I pick up the phone. "Hello?"

"You think I'm jealous of you, don't you?"

I feel a little more awake. A stab of guilt pricks at me that he picked up on that so easily. I really am an open and closed book.

"No. I never said that, Arthur. I just have a lot going on and – look, it's late. Can we talk about this tomorrow?"

"I want to talk now," he says, his voice thin and urgent. It's strange and new and I don't like it.

"Sorry. I'll talk in the morning. Goodnight, Arthur." He doesn't say anything as I hang up the phone, the sleep being too much on my eyelids. I have work in the morning and have to take a buddy to the airport after. As bad as it sounds, I don't have time to coddle Arthur's problems right now.

I don't even make it two steps before the phone starts ringing again.
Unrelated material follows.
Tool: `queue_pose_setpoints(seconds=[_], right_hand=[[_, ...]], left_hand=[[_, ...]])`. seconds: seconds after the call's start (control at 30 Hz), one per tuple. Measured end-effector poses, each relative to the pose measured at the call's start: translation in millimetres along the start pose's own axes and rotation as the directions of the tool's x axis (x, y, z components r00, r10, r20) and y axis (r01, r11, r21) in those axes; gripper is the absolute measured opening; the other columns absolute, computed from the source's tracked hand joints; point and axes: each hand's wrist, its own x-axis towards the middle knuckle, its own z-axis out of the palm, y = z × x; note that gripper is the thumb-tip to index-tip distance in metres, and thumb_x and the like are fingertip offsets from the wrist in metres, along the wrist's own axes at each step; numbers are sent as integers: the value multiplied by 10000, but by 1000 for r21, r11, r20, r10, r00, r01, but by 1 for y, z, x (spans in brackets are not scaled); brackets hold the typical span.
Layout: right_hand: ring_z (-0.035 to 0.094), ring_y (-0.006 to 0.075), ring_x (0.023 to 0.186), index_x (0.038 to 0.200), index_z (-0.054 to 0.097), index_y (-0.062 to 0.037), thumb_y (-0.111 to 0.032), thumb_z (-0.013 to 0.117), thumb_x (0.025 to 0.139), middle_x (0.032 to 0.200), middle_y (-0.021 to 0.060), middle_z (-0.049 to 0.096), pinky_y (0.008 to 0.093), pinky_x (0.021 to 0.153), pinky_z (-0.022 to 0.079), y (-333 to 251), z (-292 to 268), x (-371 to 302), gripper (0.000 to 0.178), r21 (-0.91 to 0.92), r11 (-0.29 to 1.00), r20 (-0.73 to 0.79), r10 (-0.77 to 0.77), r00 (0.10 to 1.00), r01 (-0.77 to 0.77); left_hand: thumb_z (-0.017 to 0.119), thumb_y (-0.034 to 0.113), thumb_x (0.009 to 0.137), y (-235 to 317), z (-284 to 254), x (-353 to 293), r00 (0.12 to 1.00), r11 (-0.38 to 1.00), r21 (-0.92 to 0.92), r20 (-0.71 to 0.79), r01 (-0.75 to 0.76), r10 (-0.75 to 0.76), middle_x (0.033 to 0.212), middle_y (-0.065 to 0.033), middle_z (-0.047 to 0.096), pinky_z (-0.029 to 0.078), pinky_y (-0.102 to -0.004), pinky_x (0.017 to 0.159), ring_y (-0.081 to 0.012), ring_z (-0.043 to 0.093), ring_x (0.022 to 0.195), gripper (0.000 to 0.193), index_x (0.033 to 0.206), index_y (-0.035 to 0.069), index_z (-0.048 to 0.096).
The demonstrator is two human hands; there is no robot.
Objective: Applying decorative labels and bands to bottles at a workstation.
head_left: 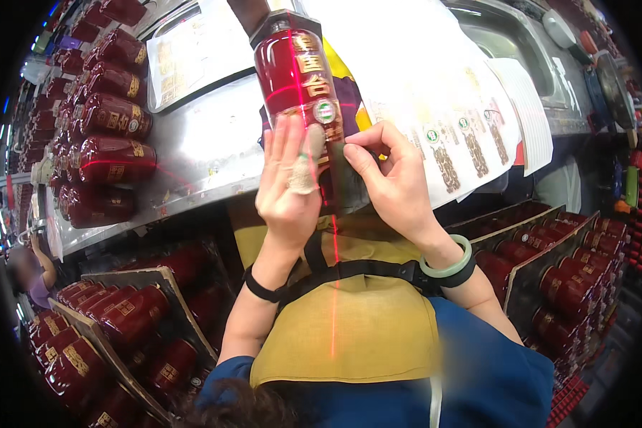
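Note:
A dark red glass bottle (285, 71) with gold lettering and a small round green-and-white mark lies in a dark holder (278, 23). My left hand (287, 178) rests flat on the bottle's lower part, fingers stretched out. Beige coverings show on part of that hand. At the bottle's right edge, my right hand (392, 175) pinches thumb and index finger together; whatever is between them is too small to make out. A red laser line runs along the bottle and down my yellow apron (342, 328). Right of my hands lies a white sheet (414, 107) with gold and green decals.
Several red bottles (118, 158) lie stacked at the left of the metal table (185, 167). A tray (192, 68) holds another decal sheet. Crates of bottles flank me at left (118, 353) and right (538, 253). A metal sink (510, 39) is at the far right. Another person (36, 274) is at far left.

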Motion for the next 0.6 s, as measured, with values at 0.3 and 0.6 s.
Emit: queue_pose_setpoints(seconds=[0.3, 0.6], right_hand=[[647, 151, 834, 983, 661, 23, -76, 708, 950, 887, 89, 690, 305, 774, 517, 2, 1, 0, 115, 4, 999, -20, -44, 999, 44], [661, 161, 814, 972, 666, 35, -81, 707, 944, 891, 101, 707, 313, 751, 524, 4, -1, 0, 126, -21, 998, -33, -55, 998, 55]], left_hand=[[725, -61, 829, 1, -8, 1, 1000, 998, 61, 22, -24, 22, 1411, -183, 627, 465, -512, 1122, -371, 575, 1343, 465, 1290, -9, 692], [704, -141, 808, 2, -15, -5, 984, 986, 4, -66, 164, -164, 1460, -210, 584, 433, -473, 1143, -378, 556, 1365, 595, 1382, 0, 632]])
This time I feel a small bite of irritation. It's three AM, I don't have time for this. With a huff, I twist around and yank the phone up.

"Look, Arthur, I already told you –"

"I'm not jealous."

I drop the phone completely, falling over myself and into the coffee table. The whisper didn't come from the speaker. I stare wide-eyed at the cracked closet door. It's too dark to see inside, but suddenly being next to it is unbearable. I hear the crinkle of static from the phone dangling next to my face, but Arthur doesn't say anything through the speaker.

It feels like an eternity before I manage to use rusty limbs to remove myself from the floor, hang up the phone, and check the closet. It's empty, like always.

I don't sleep that night.

Arthur doesn't call the next day either.